A
l’heure où les risques de faillite de la Grèce
se précisent chaque jour davantage, la France et ses voisins
annoncent, les uns après les autres, des plans de rigueur
pour le moins drastiques. Tous agissent au fond comme si la confiance
des marchés financiers en la solvabilité budgétaire
des Etats était une sorte d’indicateur suprême,
celui sur lequel il convient désormais de fonder toute
politique économique.
La perspective
d’une dégradation de leur note paralyse des dirigeants
européens en mal d’audace économique et qui
voient en la surenchère des plans de rigueur leur seule
planche de salut économique. Le contentement immédiat
des marchés prime sur toute stratégie de croissance
à moyen et long terme et la sauvegarde du capital confiance
que les agences de notations fondent en tel ou tel Etat membre
de la zone euro, les pousse à fermer les yeux sur les risques,
non moins réels, d’une seconde récession.

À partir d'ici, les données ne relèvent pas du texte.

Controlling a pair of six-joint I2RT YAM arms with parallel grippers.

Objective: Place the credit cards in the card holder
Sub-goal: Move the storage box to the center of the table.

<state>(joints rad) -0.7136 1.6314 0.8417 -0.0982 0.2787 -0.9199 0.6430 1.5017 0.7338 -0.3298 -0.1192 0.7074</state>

Dans un contexte où une récession chasse l’autre
avant même que la croissance ait pu repartir, les enseignements
de la crise de 2008 semblent oubliés. La surenchère
des plans d’austérité en a rapidement éclipsé
une autre : celle de l’automne 2008 où les chefs
d’Etat et de gouvernement de la zone euro se rependaient
en déclarations de bonne volonté sur les thèmes
de la régulation des marchés financiers et de l’encadrement
des agences de notations.
Tous expliquaient alors que le sauvetage des banques aurait pour
contrepartie leur stricte régulation. En France, les revues
économiques titraient sur la revanche de Keynes et même
dans le monde politique on semblait moins perméable aux
arguments des bienfaits de la dérégulation. Depuis,
les traders ont retrouvé leurs bonus, les spéculateurs
leur cupidité et les banques leurs profits. Les Etats,
quant à eux, se sont terriblement endettés pour
sauver une finance à la dérive et une croissance
atone.
Et voilà que les rescapés d’hier appellent
aujourd’hui à l’austérité budgétaire
sans même se soucier de la croissance de demain. Leur vision
court-termiste précipite les Etats dans une spirale déflationniste
dont aucun agent économique ne sortira indemne.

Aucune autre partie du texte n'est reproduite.